Task details — Report how many lines of the following entries include the string "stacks"; respond with the number alone.

Data extract —
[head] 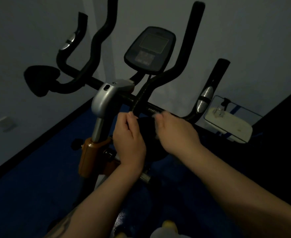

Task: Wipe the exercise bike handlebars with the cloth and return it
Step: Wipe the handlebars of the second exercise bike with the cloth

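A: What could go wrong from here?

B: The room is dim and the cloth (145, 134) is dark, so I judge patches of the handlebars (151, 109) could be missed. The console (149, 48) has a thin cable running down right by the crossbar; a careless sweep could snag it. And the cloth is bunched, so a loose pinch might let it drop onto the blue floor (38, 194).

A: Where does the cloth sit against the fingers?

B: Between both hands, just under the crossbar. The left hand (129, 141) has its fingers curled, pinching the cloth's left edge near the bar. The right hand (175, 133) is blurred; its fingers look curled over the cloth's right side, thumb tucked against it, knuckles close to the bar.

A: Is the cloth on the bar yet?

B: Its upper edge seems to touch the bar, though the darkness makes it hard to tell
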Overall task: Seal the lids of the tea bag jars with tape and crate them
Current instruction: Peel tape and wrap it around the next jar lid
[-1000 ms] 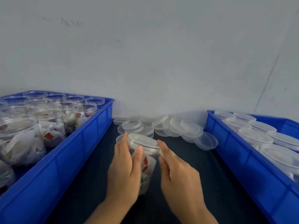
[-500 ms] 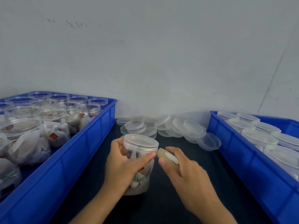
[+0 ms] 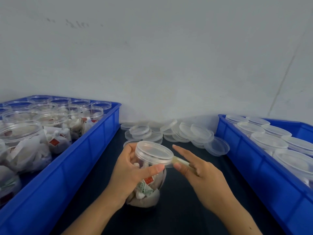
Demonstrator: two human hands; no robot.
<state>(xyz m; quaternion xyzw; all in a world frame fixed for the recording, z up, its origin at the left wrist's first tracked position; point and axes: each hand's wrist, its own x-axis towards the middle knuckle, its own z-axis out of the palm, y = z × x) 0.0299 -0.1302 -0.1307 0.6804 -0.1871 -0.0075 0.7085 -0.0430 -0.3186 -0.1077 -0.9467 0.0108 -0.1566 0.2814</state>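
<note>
Blue crates [image 3: 94,150], clear lids [image 3: 199,133]

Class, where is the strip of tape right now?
In the head view, centre: the tape strip runs from the held jar's lid to the right hand pinching it.

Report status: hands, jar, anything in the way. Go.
Left hand grips the lidded jar, tilted on the table. Right hand pinches a tape strip at the lid rim. Nothing blocks; loose lids lie behind.
</note>
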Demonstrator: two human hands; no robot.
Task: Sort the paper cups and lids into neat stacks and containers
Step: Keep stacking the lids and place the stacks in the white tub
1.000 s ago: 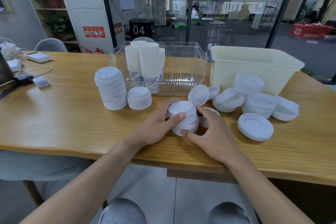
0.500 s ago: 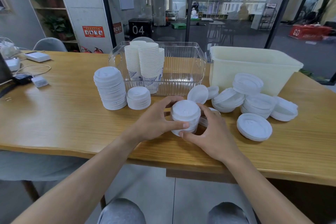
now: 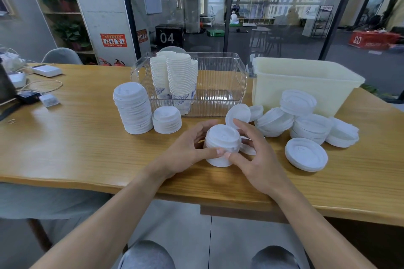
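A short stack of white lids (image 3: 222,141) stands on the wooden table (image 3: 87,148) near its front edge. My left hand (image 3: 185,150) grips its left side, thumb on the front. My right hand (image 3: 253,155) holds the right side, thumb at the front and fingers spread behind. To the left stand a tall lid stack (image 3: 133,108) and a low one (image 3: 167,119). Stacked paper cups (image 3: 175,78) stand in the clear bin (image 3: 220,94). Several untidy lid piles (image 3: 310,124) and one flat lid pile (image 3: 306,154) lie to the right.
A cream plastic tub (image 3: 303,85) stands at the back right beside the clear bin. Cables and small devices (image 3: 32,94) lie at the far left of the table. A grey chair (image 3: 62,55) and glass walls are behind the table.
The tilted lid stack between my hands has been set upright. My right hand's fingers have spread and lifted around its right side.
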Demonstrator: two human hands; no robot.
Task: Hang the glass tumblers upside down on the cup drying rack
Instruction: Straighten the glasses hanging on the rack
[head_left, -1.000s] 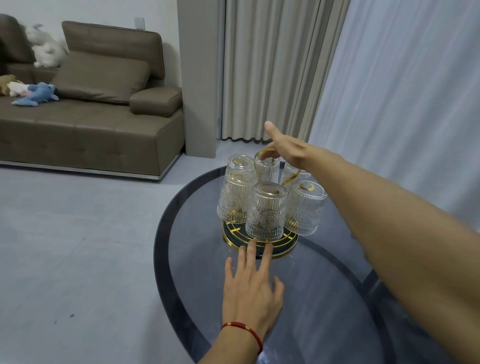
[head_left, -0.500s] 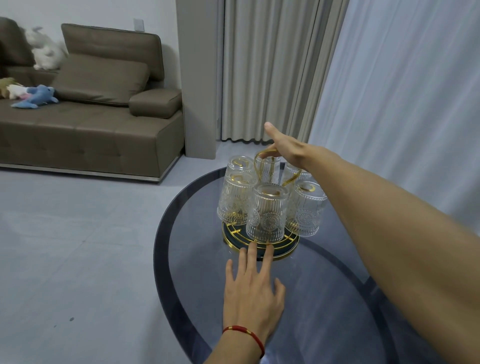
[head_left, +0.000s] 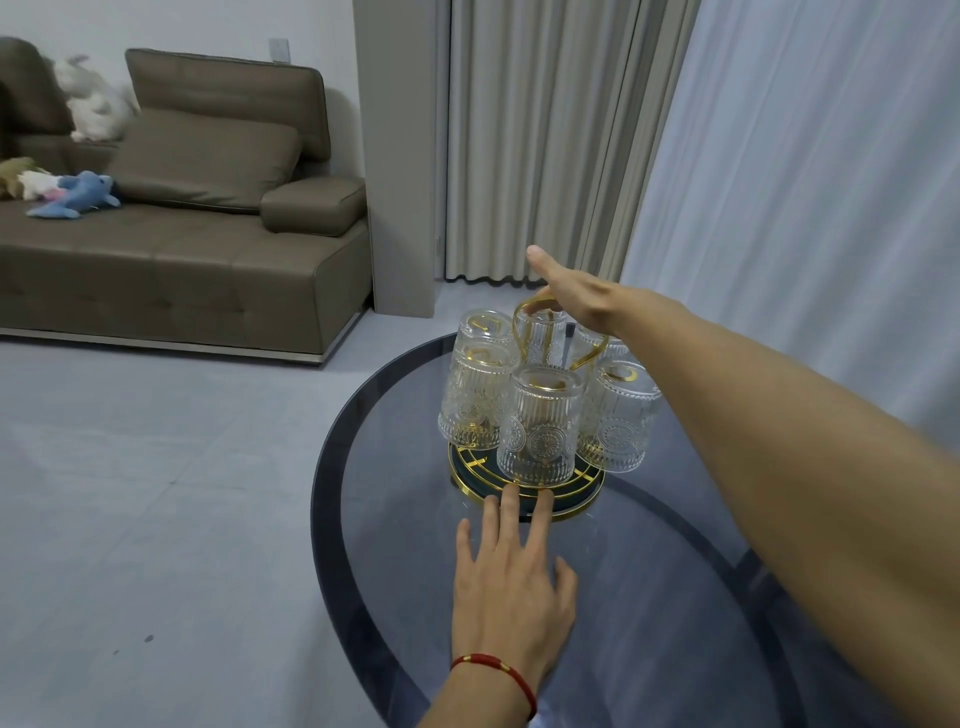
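Note:
The cup drying rack (head_left: 586, 494) has a round dark base with gold rims and stands on the glass table (head_left: 374, 545). Several ribbed glass tumblers hang on it upside down: one at the front (head_left: 540, 431), one to the left (head_left: 474, 400), one to the right (head_left: 619, 418), others behind. My right hand (head_left: 576, 296) is at the top of the rack's gold loop handle (head_left: 518, 325), thumb stretched out, fingers curled under the loop and mostly hidden. My left hand (head_left: 511, 587) lies flat on the table, fingers spread, fingertips touching the base's front rim.
The round dark glass table ends close to the rack on the left and far side. Beyond it is grey floor, a brown sofa (head_left: 182, 249) with plush toys (head_left: 78, 195), and curtains (head_left: 545, 140) behind and to the right.

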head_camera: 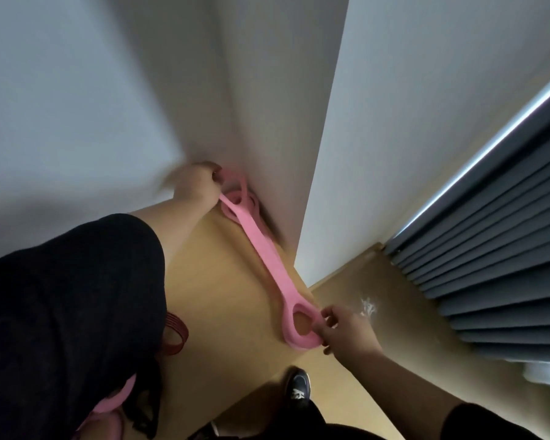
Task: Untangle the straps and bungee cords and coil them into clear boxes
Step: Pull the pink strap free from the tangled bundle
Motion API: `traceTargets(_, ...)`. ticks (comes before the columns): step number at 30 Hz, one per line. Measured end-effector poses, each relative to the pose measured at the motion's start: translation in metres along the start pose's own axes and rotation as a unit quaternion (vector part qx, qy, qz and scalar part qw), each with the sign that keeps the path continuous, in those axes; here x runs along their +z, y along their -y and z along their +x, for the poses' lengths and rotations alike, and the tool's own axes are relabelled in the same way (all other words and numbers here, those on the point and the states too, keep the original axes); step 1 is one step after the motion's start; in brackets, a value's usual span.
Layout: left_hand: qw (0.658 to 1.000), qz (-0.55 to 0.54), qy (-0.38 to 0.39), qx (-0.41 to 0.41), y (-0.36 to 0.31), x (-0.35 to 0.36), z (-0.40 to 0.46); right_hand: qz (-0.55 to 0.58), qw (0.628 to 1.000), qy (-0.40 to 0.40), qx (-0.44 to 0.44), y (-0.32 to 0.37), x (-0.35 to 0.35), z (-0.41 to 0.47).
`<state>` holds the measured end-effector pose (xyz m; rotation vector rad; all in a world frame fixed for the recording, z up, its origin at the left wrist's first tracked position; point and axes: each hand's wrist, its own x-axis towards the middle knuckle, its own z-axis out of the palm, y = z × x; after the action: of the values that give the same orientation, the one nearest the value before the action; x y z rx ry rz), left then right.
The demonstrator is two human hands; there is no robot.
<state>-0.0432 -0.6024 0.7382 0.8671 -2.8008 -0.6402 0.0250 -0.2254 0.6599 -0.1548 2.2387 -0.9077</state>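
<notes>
Your left hand [195, 185] is blurry, so you cannot count its fingers, and its fingertips hide the far end of the pink strap [267, 258]. More pink loops [251, 201] sit bunched against the wall behind that end, and you cannot tell how many there are. Your black sleeve [70, 306] covers most of the red cord [175, 333]; only a few curved strands peek out. Another pink strap [108, 408] is half under the sleeve and cut off by the bottom edge. Your shoe [297, 389] is partly hidden by your leg. The small white mark [369, 306] on the floor is too blurry to name.
</notes>
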Motion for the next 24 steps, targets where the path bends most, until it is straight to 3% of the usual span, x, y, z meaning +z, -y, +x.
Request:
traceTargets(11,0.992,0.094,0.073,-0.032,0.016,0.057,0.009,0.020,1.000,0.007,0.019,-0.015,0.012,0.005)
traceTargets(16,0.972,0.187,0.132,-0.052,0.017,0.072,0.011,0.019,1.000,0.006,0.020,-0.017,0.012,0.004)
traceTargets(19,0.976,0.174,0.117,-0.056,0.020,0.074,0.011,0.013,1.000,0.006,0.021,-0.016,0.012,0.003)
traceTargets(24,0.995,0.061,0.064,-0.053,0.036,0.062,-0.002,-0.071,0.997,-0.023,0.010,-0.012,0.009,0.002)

Output of the task — 2